L’addition pourrait être élevée
Le nouveau confinement n’est donc la réplique exacte du premier, loin de là. Il est, pour l’heure, prévu pour un mois. Mais il est hautement probable qu’il soit prolongé de plusieurs semaines. Les écoles, collèges et lycées devraient rester ouvert, même si les conditions d’accueil des élèves peuvent varier, et de nombreuses entreprises aussi. Les mesures les plus immédiatement contraignantes concernent la restauration, l’événementiel, les activités liées au sport et les petits commerces qui ne sont pas de «première nécessité».
Dans le journal Les Échos, des économistes estimaient fin octobre le coût de ce nouveau confinement, s’il se limitait à quatre semaines, à 5% du PIB produit au quatrième trimestre. Globalement, cela devrait représenter un peu moins de 2% du PIB annuel, compte tenu de l’importance du PIB au quatrième trimestre.
Mais ceci ne tient pas compte des effets à moyen terme engendrés par ce nouveau confinement, qu’il s’agisse des effets indirects ou des effets induits.

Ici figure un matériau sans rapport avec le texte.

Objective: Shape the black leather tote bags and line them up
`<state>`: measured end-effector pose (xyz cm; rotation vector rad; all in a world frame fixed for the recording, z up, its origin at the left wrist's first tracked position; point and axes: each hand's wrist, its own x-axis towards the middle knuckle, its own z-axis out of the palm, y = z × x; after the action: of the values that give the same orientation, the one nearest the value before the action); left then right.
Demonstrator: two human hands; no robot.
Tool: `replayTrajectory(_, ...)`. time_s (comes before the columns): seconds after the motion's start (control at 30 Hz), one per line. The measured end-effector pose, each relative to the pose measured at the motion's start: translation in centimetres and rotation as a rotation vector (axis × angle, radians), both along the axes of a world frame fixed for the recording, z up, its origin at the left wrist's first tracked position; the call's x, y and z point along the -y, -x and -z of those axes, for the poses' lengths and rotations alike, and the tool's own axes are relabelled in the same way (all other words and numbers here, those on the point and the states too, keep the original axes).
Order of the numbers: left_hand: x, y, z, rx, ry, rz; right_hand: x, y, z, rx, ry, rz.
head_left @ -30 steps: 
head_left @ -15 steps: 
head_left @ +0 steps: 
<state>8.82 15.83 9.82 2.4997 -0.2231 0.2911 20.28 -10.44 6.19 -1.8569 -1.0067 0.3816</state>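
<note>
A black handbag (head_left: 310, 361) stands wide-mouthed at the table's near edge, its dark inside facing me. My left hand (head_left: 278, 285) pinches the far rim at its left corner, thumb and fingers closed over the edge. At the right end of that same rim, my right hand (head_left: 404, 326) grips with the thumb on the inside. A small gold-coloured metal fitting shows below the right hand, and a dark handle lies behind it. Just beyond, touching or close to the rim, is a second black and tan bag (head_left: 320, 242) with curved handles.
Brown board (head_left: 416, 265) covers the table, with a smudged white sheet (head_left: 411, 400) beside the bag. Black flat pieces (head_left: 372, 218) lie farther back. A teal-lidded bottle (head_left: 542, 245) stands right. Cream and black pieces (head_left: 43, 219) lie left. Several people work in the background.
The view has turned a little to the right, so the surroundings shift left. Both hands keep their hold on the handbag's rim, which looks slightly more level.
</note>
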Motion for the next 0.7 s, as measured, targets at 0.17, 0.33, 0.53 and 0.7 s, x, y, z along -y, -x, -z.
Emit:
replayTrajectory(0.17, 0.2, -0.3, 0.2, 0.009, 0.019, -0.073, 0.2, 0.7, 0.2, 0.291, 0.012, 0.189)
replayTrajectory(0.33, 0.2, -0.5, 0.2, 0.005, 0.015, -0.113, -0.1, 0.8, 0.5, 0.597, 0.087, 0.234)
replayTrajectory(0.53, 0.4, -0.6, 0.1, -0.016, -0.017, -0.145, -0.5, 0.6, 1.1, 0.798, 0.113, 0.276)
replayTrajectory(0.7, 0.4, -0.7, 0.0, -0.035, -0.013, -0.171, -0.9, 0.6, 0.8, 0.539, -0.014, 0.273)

L’incertitude qu’engendre cette deuxième vague, dont nul ne peut dire si elle ne sera pas suivie par une troisième, va mettre à l’arrêt les principaux projets d’investissement des entreprises et pousser les ménages à suspendre leurs projets. L’investissement privé, qu’il s’agisse de celui des entreprises ou des ménages, va être la première victime de cette incertitude. Or sans investissement, il n’y aura pas de véritable reprise en 2021 et 2022.
La perspective d’une «décennie perdue»
Le deuxième confinement aura donc, en dépit des allègements par rapport au premier, des effets négatifs sur l’économie française. Ces effets seront liés à la fois à sa durée réelle (aujourd’hui d’un mois, mais potentiellement de six à huit semaines) et au degré d’incertitude sur le futur qu’il va introduire pour les acteurs économiques. Son impact sur l’accroissement des inégalités est plus que probable, même s’il ne peut être estimé avec précision à l’heure actuelle.
Le plus inquiétant reste cependant que dans les hypothèses les plus pessimistes, le niveau de 2019 ne serait pas retrouvé avant 2026-2028. Autrement dit, l’économie française connaîtrait du fait de l’épidémie l’équivalent d’une «décennie perdue».
Le coût de cette «décennie perdue» serait alors considérable. Il serait constitué moins des conséquences directes et indirectes de l’épidémie que de ses conséquences induites. Elles seraient importantes à la fois sur le niveau du chômage, les finances publiques et l’investissement.
En conséquence, le «potentiel de croissance» de l’économie française serait alors faible jusqu’en 2030, et sa capacité à retrouver, si ce n’est le plein emploi, mais tout simplement le niveau d’emploi de 2019, resterait très limité en restant dans les cadres actuels de l’euro et de l’UE.
Seule une politique très expansive des investissements publics, se substituant aux investissements privés défaillants, et accompagnée d’une modification substantielle du cadre institutionnel européen dans lequel s’inscrit l’économie française, serait susceptible d’éviter cette «décennie perdue».